*** Opening SOURCE INFORMATION ***
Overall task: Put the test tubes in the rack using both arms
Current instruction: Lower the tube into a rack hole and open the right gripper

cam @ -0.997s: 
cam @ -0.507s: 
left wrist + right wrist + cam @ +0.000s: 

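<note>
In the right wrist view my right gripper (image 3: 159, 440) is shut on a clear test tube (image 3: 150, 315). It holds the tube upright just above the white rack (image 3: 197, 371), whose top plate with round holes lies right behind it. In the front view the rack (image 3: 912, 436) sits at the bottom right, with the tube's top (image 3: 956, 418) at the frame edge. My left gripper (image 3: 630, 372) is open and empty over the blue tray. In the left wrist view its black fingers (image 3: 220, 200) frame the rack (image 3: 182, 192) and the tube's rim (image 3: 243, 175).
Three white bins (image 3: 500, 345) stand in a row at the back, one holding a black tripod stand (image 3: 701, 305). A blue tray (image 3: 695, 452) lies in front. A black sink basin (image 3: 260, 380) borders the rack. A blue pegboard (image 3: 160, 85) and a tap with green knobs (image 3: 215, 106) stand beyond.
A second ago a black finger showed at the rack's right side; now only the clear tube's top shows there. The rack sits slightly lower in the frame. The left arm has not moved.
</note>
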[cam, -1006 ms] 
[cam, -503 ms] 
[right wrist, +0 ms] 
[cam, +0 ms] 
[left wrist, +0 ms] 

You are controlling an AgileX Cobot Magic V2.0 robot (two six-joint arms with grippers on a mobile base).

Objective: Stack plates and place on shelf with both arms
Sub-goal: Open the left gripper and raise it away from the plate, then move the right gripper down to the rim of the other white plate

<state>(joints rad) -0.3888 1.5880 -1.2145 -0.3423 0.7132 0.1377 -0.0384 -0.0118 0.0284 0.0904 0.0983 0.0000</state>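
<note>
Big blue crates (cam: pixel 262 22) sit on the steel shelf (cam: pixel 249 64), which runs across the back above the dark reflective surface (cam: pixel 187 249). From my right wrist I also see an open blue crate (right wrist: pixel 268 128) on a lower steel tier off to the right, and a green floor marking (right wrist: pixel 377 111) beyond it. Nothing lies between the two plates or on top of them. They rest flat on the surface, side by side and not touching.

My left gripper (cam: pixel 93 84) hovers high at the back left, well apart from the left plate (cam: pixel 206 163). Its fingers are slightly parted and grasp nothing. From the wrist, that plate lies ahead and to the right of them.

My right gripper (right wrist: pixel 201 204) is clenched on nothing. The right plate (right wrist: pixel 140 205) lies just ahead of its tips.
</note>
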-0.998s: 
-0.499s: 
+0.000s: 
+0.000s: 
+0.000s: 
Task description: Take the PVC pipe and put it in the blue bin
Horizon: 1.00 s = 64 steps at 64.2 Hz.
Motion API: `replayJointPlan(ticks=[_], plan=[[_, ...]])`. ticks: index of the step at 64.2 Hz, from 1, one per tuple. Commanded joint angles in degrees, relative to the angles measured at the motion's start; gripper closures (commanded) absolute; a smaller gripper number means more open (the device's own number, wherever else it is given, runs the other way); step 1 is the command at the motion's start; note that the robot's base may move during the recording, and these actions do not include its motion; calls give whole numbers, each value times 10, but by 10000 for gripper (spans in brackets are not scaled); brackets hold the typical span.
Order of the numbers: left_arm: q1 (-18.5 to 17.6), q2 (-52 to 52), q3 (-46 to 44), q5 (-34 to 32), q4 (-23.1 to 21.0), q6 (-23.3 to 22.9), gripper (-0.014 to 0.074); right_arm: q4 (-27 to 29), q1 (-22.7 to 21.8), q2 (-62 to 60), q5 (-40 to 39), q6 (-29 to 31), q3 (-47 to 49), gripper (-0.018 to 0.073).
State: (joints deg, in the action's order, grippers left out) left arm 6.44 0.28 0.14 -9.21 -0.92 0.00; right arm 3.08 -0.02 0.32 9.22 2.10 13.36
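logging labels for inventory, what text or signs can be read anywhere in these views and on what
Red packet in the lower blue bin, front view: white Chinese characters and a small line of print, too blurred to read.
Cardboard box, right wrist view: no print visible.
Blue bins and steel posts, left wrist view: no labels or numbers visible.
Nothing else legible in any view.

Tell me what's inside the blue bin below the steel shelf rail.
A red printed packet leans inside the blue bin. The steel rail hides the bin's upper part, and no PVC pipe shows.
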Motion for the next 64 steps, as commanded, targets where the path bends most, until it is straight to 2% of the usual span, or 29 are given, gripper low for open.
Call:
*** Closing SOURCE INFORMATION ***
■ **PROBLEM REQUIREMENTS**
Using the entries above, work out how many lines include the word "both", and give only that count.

■ **SOLUTION FOR THIS PROBLEM**
2